WHAT YOU ARE ASKED TO DO
Nothing but the lines from the one containing "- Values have" through the end of the data should be retyped, exactly as they stand, and pictures should not be retyped.
+---+
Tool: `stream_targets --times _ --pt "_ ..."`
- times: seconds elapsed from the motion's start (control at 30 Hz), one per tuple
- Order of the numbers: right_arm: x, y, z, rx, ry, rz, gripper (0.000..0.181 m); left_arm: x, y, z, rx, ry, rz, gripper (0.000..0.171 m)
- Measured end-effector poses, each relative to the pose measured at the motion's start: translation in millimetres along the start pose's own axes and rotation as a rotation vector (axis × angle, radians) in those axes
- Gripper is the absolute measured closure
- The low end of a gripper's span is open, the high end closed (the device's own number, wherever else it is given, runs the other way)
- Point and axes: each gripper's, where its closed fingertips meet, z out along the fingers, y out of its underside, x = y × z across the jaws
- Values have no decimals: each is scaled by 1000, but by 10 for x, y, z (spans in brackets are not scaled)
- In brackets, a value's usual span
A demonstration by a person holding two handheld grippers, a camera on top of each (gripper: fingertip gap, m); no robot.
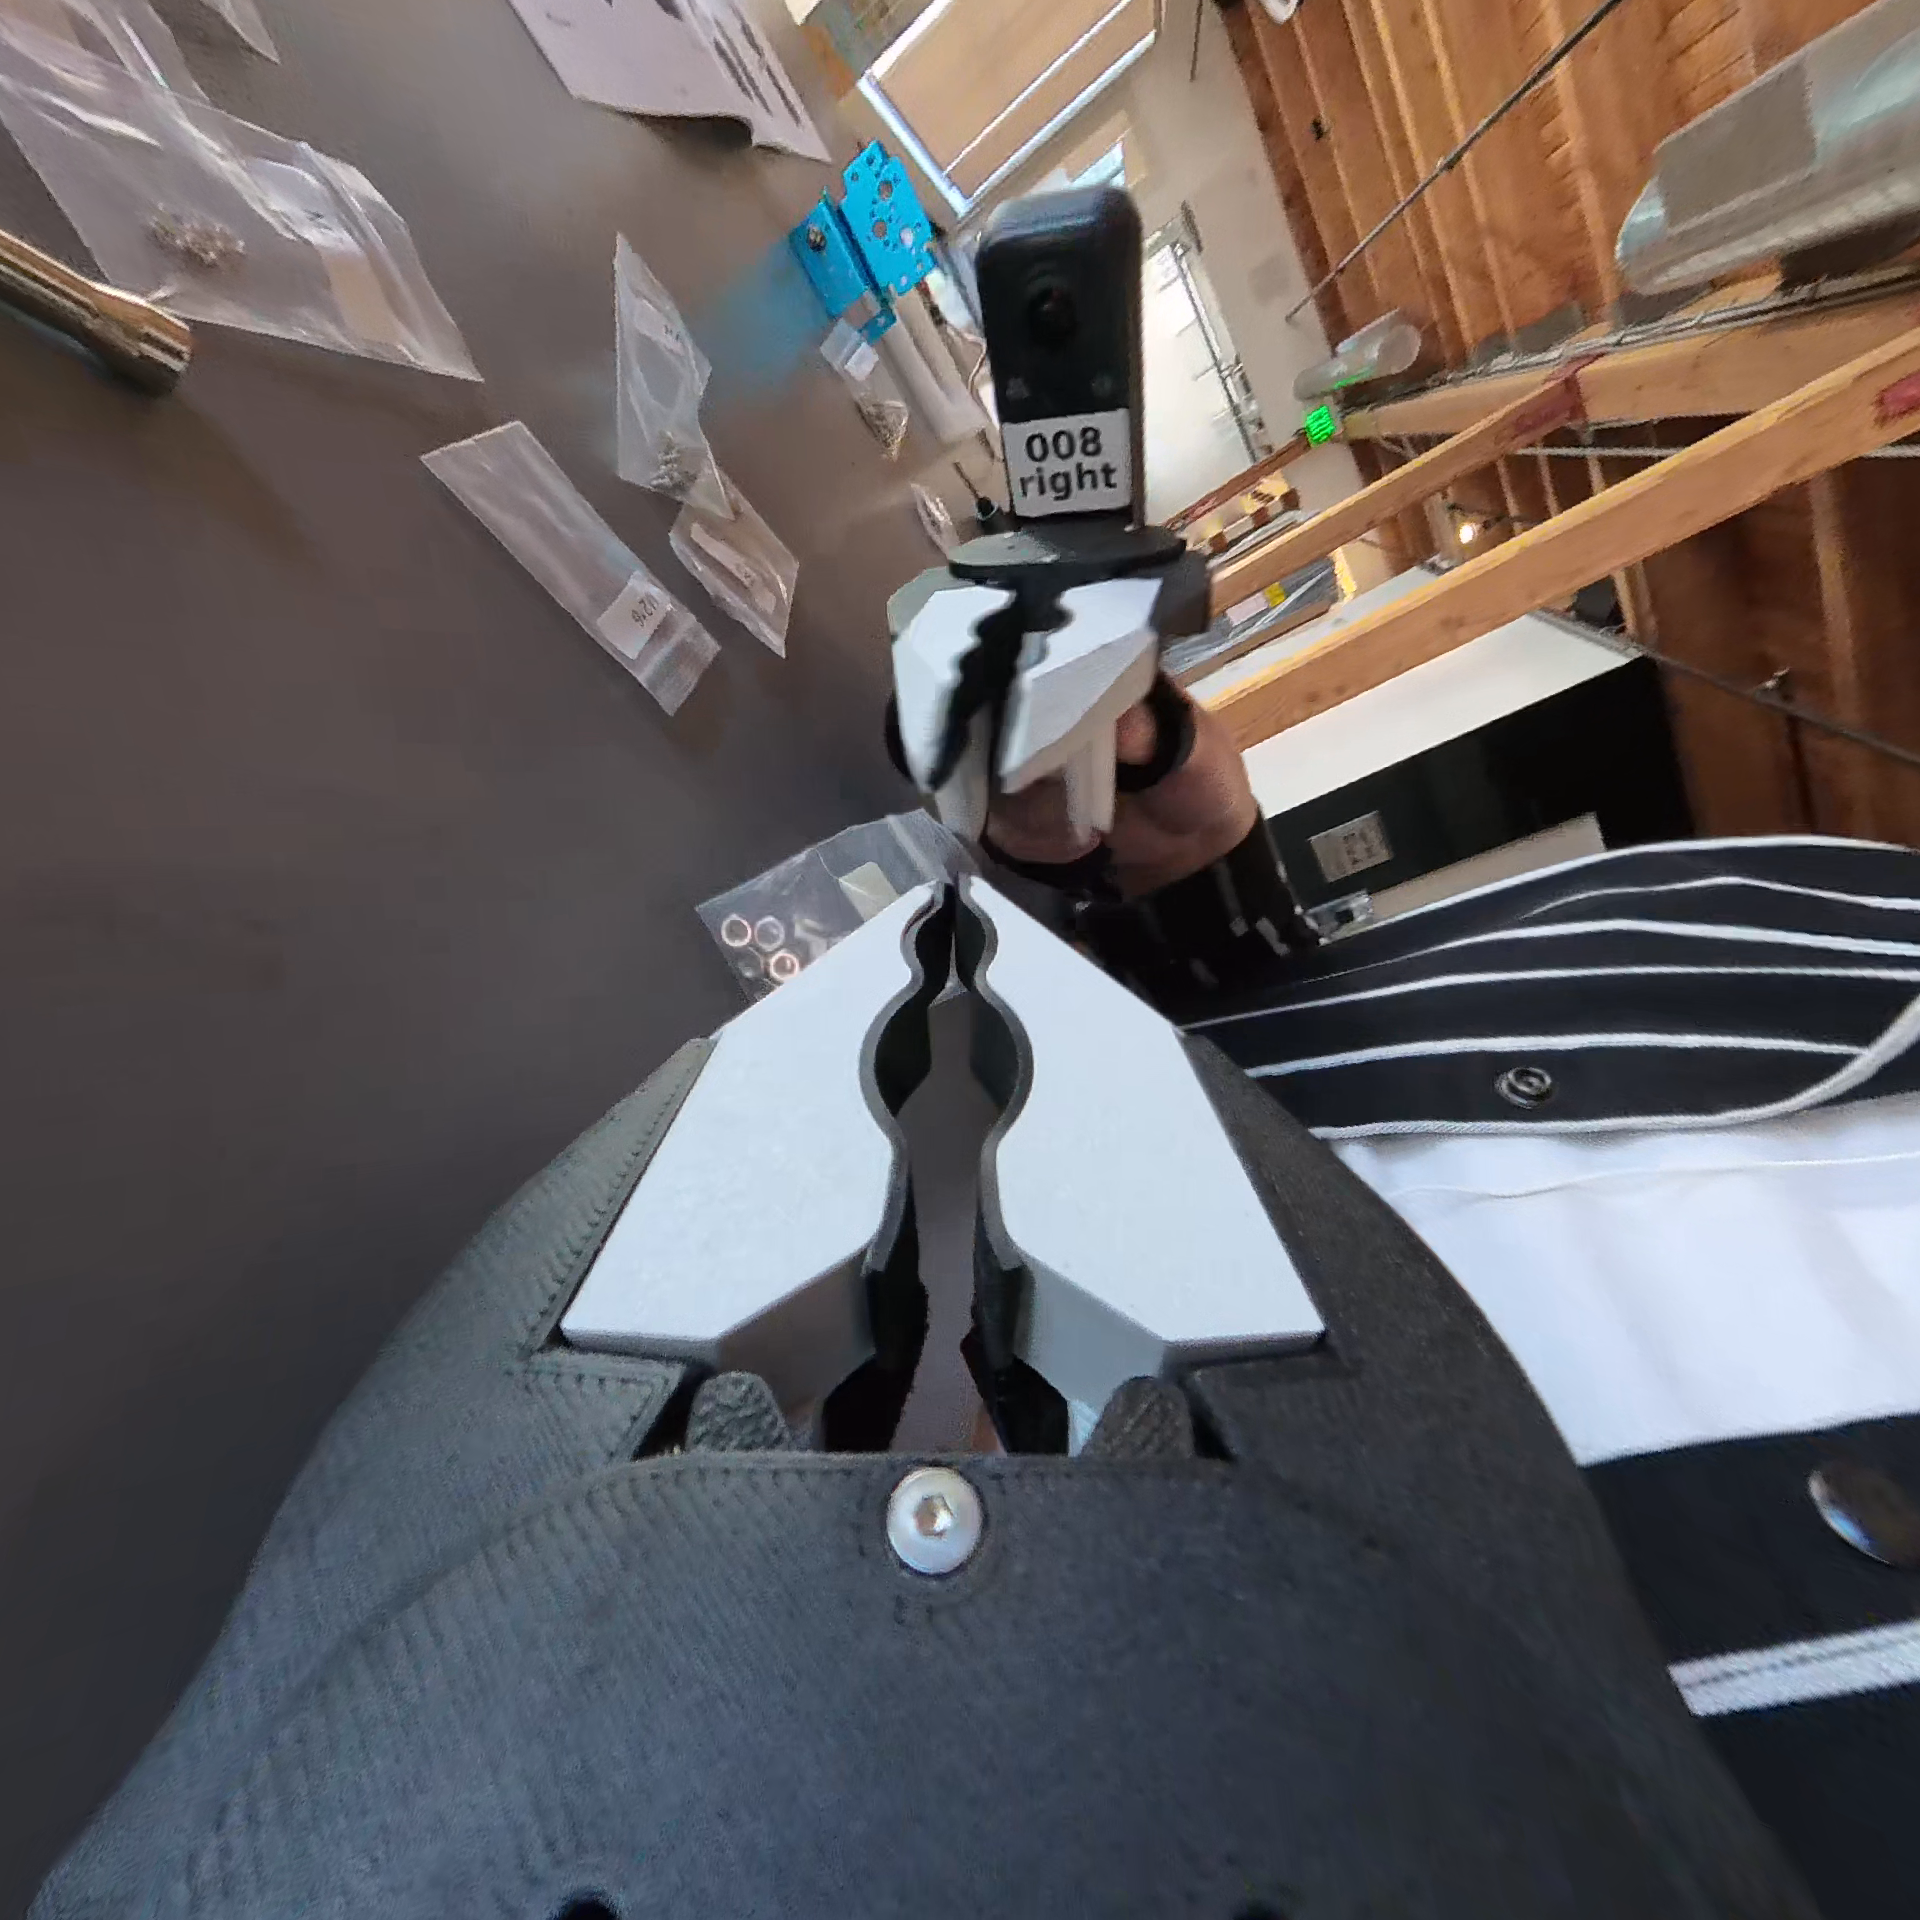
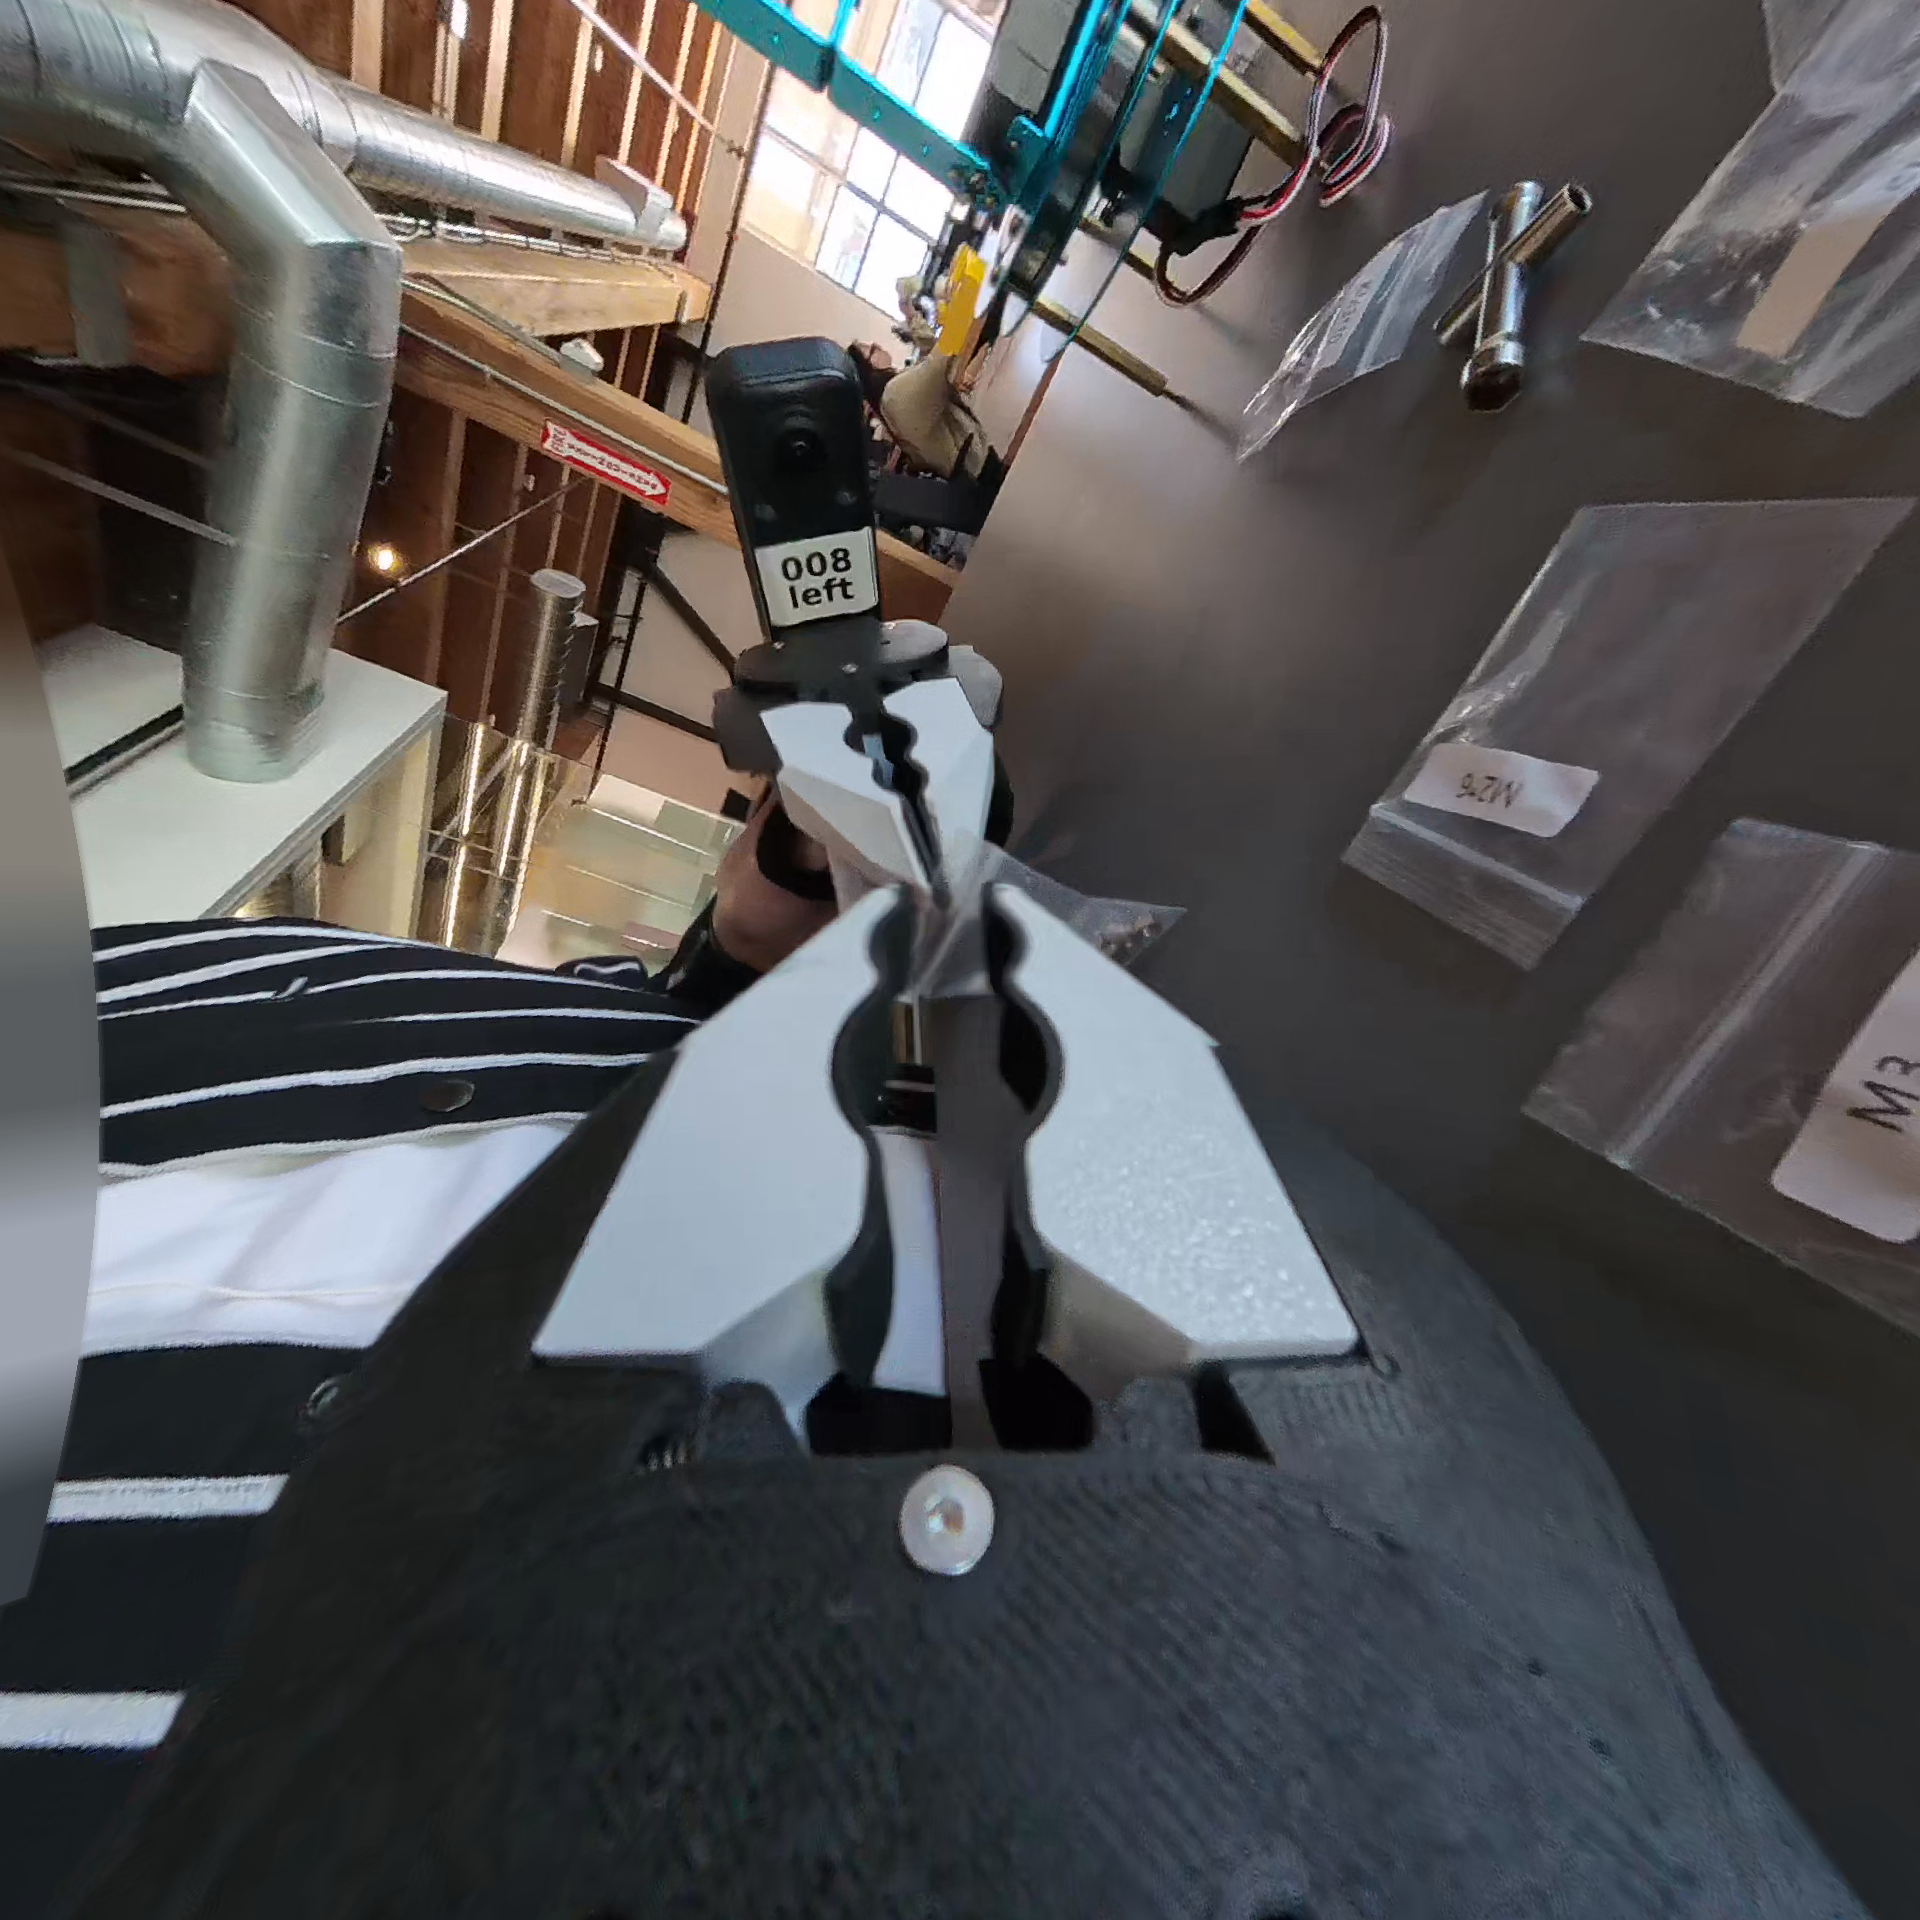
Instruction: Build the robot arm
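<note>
Nearest the lens, the left tongs (image 1: 954, 902) are pinched almost shut, their tips at the edge of a small clear bag (image 1: 805, 914) holding metal washers; whether they actually grip it is hard to tell. Opposite, the right tongs (image 2: 943, 914) stand narrow, with a crinkled corner of that clear bag (image 2: 961, 935) between their tips, just above the dark worktop (image 1: 260, 831). Such a bag looks light, limp and slippery, its washers weighing down one end, so the flat top edge seems the surest place to hold. More labelled bags (image 2: 1558, 748) lie well apart.
</note>
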Motion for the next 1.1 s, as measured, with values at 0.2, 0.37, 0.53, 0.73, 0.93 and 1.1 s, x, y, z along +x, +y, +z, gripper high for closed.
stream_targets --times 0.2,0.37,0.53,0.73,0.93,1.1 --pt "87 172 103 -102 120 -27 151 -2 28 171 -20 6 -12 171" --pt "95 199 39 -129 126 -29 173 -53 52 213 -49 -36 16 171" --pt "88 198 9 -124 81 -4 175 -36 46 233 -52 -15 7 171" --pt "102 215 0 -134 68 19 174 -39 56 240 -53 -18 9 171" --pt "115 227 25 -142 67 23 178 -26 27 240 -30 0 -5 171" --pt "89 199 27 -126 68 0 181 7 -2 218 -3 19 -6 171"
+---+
OUTPUT FOR THIS TASK
- Values have no decimals: each is scaled by 1000, but by 10 for x, y, z (spans in brackets are not scaled)
- In brackets, a value's usual span
A demonstration by a person holding two handheld grippers, a camera on top of each (gripper: fingertip gap, m); no robot.
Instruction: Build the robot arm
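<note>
Nearest the lens, the left tongs (image 1: 954, 902) are pinched almost shut, their tips at the edge of a small clear bag (image 1: 805, 914) holding metal washers; whether they actually grip it is hard to tell. Opposite, the right tongs (image 2: 943, 914) stand narrow, with a crinkled corner of that clear bag (image 2: 961, 935) between their tips, just above the dark worktop (image 1: 260, 831). Such a bag looks light, limp and slippery, its washers weighing down one end, so the flat top edge seems the surest place to hold. More labelled bags (image 2: 1558, 748) lie well apart.
</note>
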Motion for the next 1.1 s, as measured, with values at 0.2, 0.37, 0.53, 0.73, 0.93 and 1.1 s, x, y, z along +x, +y, +z, gripper high for closed.
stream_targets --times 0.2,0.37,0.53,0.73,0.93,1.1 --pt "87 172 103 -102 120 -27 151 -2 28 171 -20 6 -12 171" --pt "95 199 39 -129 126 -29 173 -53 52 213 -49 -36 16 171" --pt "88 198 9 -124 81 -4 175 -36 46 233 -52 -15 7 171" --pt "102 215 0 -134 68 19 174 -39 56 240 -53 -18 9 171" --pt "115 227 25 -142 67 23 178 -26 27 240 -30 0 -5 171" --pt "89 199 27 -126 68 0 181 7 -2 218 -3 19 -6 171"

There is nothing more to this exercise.